In an aggressive push to end hepatitis C in England, health authorities there are in the process of weighing bids in NHS England's “largest ever” drug procurement process. But AbbVie isn’t happy with the negotiations, and it’s suing the health service for treating bidders unfairly, according to England’s Health Service Journal (HSJ).
AbbVie, which makes the fast-growing Mavyret, claimed the National Health Service broke procurement rules in its effort to buy hundreds of millions of pounds worth of hepatitis C drugs, HSJ reported. The NHS wants to buy the drugs in bulk to keep costs down as it works to eliminate hep C in England by 2025.
Along with AbbVie, Gilead Sciences, Janssen and Merck & Co. have also bid, according to the publication. Merck is known as MSD in England.
A spokesperson for AbbVie told HSJ that the company "has entered into legal action against NHS England. We cannot comment any further as the legal proceedings are not yet concluded.”
NHS England denied the allegations, according to HSJ. Both parties are preparing for a trial.
NHS England originally wanted to get the drugs to patients starting in October, but an expert with the British Liver Trust told HSJ that stakeholders were told the program is delayed until January at the earliest.

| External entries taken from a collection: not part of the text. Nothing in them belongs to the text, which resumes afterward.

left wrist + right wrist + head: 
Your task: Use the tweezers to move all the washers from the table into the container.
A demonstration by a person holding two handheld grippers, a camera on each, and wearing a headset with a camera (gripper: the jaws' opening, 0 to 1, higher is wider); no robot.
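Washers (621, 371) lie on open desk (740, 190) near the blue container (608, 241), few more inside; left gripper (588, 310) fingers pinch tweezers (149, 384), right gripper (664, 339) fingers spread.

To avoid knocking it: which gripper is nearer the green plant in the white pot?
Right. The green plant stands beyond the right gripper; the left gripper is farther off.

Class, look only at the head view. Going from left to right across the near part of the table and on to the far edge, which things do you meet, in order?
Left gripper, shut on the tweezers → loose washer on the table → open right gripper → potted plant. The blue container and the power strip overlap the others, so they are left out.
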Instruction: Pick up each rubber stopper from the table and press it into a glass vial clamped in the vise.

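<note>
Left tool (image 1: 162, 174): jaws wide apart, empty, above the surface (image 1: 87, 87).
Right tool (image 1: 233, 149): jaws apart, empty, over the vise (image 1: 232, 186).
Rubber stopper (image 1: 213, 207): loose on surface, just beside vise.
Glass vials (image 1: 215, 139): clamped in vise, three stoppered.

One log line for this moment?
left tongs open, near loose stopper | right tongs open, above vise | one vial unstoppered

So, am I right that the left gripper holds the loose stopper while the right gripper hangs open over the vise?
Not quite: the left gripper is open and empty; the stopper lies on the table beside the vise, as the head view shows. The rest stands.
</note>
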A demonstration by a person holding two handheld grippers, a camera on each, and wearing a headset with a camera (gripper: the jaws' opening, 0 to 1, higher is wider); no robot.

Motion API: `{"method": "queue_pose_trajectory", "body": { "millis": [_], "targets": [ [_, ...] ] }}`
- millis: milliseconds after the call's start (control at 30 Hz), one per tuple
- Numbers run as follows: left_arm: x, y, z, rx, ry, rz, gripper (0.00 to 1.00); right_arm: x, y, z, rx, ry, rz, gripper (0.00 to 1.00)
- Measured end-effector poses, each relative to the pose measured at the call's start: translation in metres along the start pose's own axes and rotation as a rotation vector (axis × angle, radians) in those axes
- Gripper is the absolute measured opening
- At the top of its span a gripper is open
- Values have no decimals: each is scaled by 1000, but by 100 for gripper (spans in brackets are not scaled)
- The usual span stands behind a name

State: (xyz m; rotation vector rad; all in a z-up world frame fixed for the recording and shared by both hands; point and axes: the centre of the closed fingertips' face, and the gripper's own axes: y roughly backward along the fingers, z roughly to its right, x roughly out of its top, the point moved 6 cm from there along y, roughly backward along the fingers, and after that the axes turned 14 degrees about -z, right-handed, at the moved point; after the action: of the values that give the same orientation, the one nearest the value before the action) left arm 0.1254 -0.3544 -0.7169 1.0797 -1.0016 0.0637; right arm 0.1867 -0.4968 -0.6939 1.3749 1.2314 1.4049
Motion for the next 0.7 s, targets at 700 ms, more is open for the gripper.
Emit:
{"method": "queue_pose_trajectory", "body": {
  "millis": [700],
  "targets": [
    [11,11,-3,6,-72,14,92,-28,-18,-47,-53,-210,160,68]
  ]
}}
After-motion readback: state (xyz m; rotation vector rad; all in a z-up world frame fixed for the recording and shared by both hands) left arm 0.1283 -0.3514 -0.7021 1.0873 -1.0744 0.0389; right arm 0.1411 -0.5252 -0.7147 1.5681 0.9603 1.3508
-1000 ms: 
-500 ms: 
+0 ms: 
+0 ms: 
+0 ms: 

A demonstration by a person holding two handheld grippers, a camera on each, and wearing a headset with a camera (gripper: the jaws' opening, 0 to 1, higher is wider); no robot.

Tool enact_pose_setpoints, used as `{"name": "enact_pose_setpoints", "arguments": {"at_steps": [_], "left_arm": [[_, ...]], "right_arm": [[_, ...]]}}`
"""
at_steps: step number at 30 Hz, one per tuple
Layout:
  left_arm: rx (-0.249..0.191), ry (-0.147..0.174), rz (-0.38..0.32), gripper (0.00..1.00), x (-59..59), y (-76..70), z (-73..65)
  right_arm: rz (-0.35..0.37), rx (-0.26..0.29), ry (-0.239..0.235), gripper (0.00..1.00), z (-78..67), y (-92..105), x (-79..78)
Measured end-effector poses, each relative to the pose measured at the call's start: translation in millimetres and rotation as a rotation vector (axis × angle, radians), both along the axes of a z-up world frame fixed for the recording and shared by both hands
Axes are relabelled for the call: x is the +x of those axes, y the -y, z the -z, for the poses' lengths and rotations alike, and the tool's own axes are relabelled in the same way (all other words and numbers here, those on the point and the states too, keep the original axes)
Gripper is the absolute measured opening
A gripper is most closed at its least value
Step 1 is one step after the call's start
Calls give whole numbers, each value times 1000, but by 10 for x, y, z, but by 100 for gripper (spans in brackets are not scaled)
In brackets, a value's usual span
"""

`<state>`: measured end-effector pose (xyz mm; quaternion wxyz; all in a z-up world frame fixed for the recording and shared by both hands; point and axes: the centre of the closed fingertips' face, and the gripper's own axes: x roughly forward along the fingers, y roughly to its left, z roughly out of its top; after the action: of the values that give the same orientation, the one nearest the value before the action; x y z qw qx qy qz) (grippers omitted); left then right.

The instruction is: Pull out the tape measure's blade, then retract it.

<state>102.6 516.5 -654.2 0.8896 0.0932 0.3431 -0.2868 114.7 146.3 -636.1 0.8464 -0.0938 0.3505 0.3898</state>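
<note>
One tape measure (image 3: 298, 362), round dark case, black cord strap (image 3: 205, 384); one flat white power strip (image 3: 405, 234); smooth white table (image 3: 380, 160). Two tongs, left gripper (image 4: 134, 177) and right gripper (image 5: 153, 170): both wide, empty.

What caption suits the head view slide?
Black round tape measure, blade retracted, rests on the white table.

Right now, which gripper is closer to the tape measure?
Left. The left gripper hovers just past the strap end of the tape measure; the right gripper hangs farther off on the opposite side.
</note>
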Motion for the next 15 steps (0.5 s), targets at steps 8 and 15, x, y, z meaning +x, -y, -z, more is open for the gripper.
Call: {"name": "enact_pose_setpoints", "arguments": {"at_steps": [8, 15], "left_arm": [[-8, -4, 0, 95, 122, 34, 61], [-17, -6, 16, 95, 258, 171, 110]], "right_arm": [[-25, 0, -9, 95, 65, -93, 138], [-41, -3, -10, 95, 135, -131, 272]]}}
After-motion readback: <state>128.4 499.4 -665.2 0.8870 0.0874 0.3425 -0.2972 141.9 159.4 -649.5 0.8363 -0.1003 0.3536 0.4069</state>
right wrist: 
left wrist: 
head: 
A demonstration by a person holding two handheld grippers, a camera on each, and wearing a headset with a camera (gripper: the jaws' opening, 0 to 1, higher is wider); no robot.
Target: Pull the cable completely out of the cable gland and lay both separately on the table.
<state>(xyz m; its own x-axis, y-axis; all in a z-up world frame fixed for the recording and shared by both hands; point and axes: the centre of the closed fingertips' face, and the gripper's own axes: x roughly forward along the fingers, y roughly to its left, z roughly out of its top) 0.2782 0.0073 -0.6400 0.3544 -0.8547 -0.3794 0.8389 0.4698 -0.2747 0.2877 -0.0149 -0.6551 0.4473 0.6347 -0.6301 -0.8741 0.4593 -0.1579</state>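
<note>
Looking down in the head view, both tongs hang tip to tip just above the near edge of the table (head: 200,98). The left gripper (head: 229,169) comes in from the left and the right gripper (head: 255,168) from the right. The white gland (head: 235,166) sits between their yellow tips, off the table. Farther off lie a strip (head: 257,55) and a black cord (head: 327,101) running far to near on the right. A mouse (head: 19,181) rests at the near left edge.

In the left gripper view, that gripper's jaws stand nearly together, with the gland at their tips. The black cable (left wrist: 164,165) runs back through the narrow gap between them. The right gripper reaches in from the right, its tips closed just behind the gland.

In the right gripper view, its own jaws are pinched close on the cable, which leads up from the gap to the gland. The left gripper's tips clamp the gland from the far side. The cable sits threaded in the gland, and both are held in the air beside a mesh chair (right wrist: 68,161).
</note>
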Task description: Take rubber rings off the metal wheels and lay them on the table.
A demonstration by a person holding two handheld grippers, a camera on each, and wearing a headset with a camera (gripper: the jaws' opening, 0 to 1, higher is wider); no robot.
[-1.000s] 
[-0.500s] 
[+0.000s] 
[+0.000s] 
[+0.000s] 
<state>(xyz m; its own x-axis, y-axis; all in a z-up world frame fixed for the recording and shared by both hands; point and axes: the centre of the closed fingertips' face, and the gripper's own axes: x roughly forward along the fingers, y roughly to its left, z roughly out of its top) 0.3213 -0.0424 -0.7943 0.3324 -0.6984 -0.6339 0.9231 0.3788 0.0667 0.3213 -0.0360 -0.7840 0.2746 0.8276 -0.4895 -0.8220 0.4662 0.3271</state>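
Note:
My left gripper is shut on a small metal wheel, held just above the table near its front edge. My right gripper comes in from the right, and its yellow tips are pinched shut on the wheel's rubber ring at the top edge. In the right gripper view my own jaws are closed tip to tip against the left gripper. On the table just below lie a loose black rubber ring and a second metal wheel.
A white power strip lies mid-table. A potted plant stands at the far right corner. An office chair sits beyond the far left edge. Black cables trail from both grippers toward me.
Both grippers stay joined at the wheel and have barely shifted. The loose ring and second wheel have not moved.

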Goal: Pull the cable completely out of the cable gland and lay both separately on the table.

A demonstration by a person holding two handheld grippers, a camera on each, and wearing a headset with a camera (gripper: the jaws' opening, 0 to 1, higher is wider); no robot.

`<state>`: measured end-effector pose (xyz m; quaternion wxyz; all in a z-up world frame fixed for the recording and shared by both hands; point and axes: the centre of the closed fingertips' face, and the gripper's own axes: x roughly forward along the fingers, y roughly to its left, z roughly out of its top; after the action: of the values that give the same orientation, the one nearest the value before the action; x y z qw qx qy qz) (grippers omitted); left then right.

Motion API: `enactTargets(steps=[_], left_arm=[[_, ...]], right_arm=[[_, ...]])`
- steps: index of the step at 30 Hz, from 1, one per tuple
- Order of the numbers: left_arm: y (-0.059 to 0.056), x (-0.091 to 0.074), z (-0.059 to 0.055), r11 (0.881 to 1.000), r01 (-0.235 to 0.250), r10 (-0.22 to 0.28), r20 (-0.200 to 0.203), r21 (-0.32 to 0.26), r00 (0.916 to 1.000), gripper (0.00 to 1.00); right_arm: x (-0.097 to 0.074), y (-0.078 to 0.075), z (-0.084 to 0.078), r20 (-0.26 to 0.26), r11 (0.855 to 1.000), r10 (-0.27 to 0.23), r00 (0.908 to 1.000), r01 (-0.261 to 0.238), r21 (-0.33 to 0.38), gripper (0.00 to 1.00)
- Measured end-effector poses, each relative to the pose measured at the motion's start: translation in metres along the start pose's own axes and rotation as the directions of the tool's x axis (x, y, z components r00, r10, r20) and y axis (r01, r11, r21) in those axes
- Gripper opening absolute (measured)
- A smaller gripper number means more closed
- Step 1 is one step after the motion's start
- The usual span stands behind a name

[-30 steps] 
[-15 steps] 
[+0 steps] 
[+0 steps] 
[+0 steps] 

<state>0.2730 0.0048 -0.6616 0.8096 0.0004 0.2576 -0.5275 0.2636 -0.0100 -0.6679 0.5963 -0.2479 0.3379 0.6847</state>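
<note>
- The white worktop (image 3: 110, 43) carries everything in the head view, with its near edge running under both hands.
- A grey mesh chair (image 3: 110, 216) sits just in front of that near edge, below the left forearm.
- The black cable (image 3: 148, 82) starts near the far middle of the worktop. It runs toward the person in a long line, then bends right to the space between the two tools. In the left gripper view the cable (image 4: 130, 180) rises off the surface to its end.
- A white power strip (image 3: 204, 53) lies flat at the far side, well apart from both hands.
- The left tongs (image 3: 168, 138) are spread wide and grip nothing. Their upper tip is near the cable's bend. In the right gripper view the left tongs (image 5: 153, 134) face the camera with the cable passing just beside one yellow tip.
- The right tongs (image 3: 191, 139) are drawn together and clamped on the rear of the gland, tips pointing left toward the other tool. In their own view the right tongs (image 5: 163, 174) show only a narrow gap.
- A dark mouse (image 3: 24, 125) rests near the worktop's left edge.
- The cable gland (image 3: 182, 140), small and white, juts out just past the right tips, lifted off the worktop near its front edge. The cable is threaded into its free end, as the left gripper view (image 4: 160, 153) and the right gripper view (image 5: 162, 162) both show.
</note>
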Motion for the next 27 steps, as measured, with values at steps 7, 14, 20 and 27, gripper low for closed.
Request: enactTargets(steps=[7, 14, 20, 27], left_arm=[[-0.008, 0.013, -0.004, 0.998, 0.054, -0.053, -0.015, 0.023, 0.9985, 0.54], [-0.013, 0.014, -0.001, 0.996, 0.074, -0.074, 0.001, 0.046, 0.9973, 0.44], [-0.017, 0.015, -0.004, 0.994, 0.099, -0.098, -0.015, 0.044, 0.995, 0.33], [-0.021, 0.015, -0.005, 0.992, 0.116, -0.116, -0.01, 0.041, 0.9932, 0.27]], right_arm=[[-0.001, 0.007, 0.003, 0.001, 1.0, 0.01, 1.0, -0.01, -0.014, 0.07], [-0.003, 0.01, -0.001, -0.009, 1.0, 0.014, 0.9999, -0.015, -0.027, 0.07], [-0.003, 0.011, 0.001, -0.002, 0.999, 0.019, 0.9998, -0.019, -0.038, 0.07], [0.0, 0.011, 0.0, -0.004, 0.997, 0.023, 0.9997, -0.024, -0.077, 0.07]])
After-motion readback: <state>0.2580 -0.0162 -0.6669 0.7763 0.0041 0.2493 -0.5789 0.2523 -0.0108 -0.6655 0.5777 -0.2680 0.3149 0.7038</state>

NHS England wants to buy large quantities of new hep C antivirals with high efficacy and a more tolerable side effect profile than older drugs. Gilead’s Sovaldi launched in the class first, back in 2014, and brought in megablockbuster sales, followed by Gilead's own Harvoni. The California biotech's initial success in hep C has waned over time as newer competitors have launched—including AbbVie’s Mavyret.
Since its launch last year, AbbVie's pan-genotypic hep C drug Mavyret has been on a tear for the company. In the third quarter, the Illinois drugmaker's hep C revenues came in at $862 million.